Any time debt is forgiven; it is considered a taxable event. The IRS states that any borrowed money that is not paid back is considered as income and is taxable. A mortgage involves the bank or lender granting funds to the owner in return for a promise to pay the funds back. When the owner begins repaying the money, this money is not claimed as income on their tax return. If, however, this debt amount is canceled or forgiven, it will have to be included as income for tax purposes. The loan amount is considered income because there is no longer an obligation to repay the lender for the same.

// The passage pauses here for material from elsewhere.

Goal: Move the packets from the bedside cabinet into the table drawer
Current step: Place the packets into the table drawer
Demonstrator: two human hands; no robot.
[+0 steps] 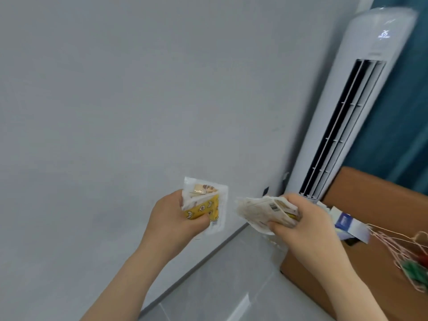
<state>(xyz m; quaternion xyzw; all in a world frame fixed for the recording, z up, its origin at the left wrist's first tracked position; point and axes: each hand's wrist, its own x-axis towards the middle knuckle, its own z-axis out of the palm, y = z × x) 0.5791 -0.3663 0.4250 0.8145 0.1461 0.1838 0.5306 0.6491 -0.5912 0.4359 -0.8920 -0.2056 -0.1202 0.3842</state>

Once the property is sold by the lender, the tax consequences come in. The original loan was based on the value of the property, but these values keep changing. If the property is sold for less than it was originally worth, and the bank is unable to recover all the money it had lent, the balance is reported to the property owner and the IRS on a Form 1099-C, Cancellation of Debt. This amount is considered as income and must be reported on the homeowner’s income tax form leading to capital gains and income tax applicable.
Typically, the only instance where such income is not taxable is when debts are discharged through bankruptcy. Canceled debt tax may apply if the homeowner is labeled insolvent or with reference to certain farm debts and non-recourse loans. It’s always the wisest and safest course of action to consult a tax professional to advise on your specific situation and what you can expect.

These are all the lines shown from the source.